Schwarz-Gruppe steigt bei Quantencomputer-Startup eleQtron ein
Frankfurt, 05. Mai (Reuters) - Die Schwarz-Gruppe investiert in die Zukunftstechnologie Quantencomputer. Die IT-Sparte des Handelskonzerns, zu dem der Discounter Lidl gehört, führe die aktuelle Finanzierungsrunde bei eleQtron an, teilte das Startup am Dienstag mit. Insgesamt stellten Geldgeber 57 Millionen Euro zur Verfügung, um den Ausbau der Fertigungskapazitäten und die Weiterentwicklung der Produkte zu finanzieren. Das aktuelle Auftragsvolumen bezifferte eleQtron auf 54 Millionen Euro.
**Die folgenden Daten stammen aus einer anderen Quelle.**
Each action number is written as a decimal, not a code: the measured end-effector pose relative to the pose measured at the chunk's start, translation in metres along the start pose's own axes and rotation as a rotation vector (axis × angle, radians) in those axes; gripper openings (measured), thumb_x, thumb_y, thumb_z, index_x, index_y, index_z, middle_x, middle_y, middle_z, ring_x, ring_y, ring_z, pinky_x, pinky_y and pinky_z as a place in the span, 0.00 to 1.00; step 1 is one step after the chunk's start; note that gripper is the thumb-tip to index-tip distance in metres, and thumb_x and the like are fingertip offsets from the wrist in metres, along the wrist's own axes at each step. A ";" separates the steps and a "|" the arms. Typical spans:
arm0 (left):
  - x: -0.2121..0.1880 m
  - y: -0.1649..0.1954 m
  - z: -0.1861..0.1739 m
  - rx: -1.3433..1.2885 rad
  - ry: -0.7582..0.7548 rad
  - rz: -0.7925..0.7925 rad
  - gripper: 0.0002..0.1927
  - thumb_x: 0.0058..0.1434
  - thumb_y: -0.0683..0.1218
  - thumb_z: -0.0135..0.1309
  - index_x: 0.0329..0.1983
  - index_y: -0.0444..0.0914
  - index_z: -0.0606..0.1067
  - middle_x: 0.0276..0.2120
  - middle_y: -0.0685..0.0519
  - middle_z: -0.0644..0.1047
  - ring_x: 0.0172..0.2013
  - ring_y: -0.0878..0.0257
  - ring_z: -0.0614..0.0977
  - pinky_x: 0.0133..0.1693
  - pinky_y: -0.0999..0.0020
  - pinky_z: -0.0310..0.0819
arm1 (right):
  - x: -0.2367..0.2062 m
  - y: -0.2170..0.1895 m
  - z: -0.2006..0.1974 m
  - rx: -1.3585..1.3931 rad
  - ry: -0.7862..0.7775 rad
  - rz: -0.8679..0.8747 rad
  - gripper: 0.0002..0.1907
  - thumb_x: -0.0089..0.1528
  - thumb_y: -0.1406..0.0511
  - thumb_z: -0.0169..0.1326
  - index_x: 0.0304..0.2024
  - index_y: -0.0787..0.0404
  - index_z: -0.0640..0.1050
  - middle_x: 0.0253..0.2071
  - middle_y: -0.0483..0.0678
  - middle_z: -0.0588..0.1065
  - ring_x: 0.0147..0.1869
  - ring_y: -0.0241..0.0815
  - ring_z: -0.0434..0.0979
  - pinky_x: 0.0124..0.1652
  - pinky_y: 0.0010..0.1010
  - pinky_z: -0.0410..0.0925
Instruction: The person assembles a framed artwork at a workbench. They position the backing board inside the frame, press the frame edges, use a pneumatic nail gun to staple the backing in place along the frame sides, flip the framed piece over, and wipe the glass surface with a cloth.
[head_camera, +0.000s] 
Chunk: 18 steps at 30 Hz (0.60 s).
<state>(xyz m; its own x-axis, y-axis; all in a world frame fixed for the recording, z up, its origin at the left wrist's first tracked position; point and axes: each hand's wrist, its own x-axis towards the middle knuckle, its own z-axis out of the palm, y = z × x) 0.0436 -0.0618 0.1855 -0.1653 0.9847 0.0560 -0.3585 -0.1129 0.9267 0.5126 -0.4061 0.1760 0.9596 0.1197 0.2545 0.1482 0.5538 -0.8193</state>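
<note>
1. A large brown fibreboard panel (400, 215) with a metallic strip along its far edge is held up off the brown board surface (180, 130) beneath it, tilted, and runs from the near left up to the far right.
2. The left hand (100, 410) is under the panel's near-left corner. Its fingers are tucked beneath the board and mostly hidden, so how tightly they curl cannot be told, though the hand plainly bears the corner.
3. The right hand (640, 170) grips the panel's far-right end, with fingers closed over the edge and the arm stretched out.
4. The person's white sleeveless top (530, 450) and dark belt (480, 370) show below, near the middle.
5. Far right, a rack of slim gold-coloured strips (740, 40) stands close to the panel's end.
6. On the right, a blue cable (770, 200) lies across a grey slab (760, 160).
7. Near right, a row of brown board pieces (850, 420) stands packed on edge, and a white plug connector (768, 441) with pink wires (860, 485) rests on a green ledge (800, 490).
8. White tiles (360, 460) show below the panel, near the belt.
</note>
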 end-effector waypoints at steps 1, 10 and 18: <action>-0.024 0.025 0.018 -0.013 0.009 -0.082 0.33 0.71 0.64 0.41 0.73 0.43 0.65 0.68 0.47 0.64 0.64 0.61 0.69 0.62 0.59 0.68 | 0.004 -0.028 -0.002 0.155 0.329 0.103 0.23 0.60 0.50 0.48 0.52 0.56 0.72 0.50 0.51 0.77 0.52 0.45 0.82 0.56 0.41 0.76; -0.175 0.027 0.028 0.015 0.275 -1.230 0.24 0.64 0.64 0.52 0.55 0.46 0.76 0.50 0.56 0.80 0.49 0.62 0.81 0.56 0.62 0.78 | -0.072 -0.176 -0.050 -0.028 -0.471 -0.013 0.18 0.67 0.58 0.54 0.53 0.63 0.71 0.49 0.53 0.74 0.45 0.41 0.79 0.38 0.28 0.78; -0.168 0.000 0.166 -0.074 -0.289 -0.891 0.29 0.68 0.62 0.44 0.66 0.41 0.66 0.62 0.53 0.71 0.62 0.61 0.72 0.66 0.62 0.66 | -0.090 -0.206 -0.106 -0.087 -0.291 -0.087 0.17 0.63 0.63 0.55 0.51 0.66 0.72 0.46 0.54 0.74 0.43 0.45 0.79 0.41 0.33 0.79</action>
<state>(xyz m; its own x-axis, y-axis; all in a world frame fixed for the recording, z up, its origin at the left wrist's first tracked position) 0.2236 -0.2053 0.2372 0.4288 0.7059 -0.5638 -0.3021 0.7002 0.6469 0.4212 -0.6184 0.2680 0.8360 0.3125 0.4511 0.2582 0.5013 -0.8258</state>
Quantencomputer arbeiten nach völlig anderen Prinzipien als klassische Rechner. Sie können daher bestimmte Aufgaben um ein Vielfaches schneller erledigen. Ihre Stärken spielen sie bei Simulationen, bei der Optimierung von Abläufen oder bei Künstlicher Intelligenz (KI) aus. Der Unternehmensberatung McKinsey zufolge hält diese Technologie allmählich in der Wirtschaft Einzug. "2026 ist das Jahr, in dem Quantencomputing vom Technologieversprechen zur strategischen Managementfrage wird." Unternehmen investierten inzwischen verstärkt in konkrete Anwendungen statt in Pilotprojekte. Europäische Quantencomputer-Spezialisten seien mit ihren Angeboten für reale Geschäftsabläufe weltweit führend.
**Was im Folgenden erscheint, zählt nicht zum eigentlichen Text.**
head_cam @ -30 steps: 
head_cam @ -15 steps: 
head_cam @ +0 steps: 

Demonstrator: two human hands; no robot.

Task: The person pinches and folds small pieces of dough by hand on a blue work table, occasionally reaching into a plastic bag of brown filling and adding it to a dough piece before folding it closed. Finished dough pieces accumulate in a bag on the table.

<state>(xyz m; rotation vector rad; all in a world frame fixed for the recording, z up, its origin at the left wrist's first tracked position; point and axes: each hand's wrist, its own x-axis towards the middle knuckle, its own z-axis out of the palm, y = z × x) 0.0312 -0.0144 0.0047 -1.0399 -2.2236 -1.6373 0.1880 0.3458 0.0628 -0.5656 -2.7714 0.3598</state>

Der neue eleQtron-Investor Schwarz Digits ist unter anderem Cloud-Anbieter. Er baut derzeit für elf Milliarden Euro ein KI-Rechenzentrum im brandenburgischen Lübbenau. Daneben ist die IT-Tochter der Schwarz-Gruppe als Technologieinvestor aktiv. Sie gehört zu den Anteilseignern von Aleph Alpha und will im Zuge der Übernahme des deutschen KI-Startups durch Cohere 600 Millionen Dollar in den kanadischen Wettbewerber investieren.